:: About this task ::
Exactly as they appear below, repeat the lines from the one with "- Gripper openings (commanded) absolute" through the one with "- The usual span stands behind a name", and no others.

+++++

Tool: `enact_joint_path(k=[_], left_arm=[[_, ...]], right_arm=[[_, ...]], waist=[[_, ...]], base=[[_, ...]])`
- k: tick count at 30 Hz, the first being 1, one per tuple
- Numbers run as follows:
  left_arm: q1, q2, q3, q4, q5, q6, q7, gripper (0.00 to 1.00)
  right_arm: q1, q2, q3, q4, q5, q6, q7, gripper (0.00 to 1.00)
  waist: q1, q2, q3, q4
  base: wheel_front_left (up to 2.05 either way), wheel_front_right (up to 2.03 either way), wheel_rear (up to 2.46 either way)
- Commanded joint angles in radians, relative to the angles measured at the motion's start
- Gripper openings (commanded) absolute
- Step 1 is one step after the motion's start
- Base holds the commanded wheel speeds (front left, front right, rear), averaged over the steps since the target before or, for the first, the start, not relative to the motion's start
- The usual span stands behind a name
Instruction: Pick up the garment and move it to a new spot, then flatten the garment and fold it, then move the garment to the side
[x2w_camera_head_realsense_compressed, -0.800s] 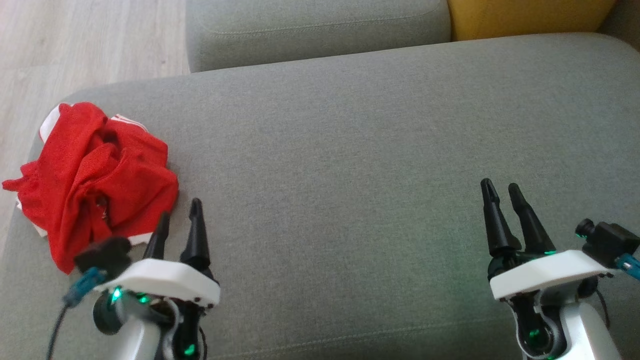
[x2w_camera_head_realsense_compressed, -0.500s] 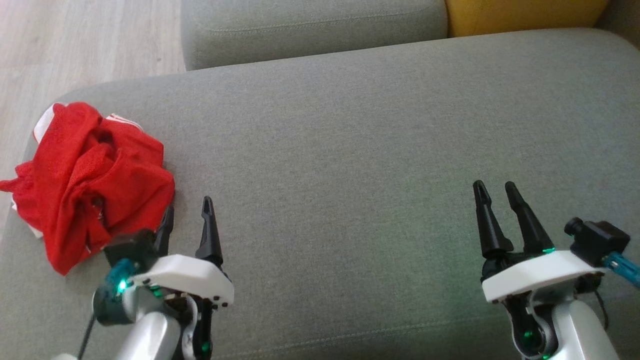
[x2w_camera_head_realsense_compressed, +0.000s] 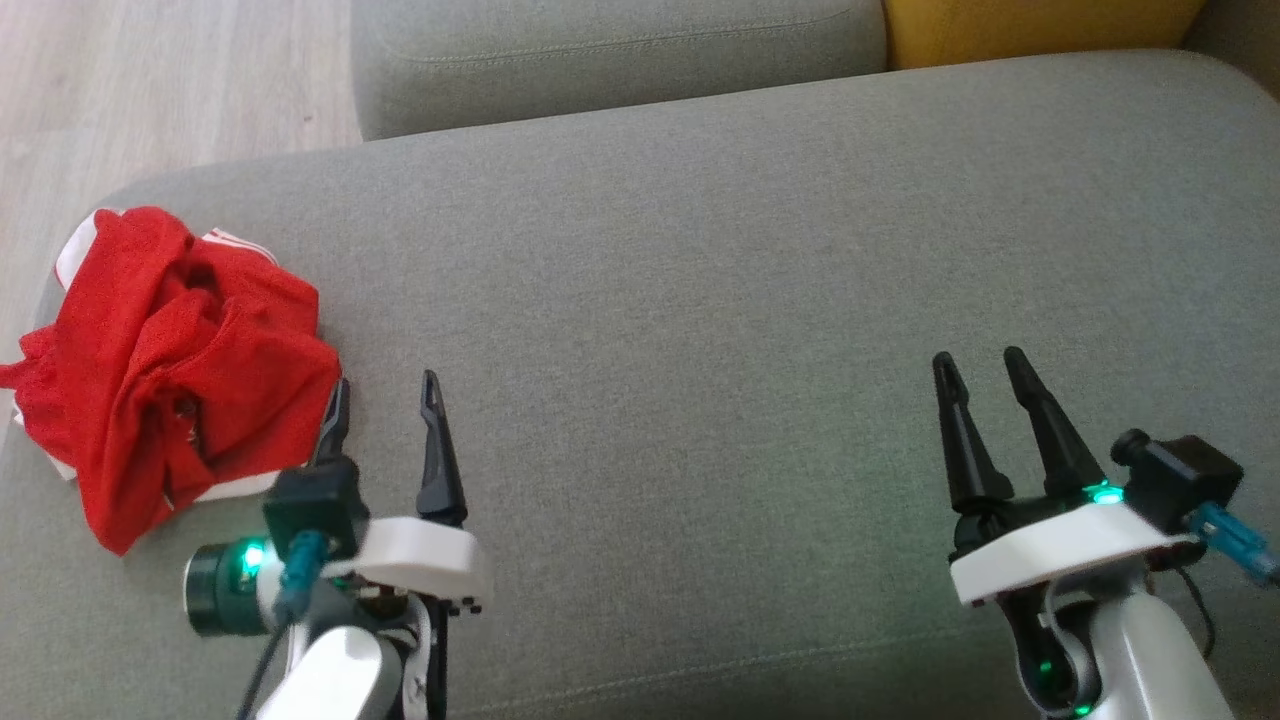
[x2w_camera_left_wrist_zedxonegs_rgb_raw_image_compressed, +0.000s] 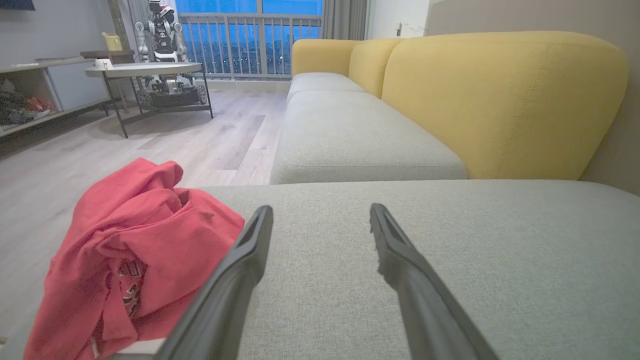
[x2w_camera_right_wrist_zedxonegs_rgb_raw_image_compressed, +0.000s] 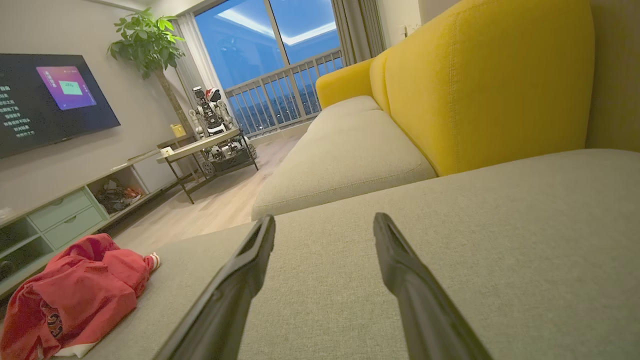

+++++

:: Output for this task ::
- Gripper openings (commanded) absolute
- Step 1 is one step after the motion's start
- Base holds the commanded wheel speeds (front left, front right, rear), averaged over the steps since the target before or, for the first, the start, not relative to the motion's start
- The usual span stands behind a name

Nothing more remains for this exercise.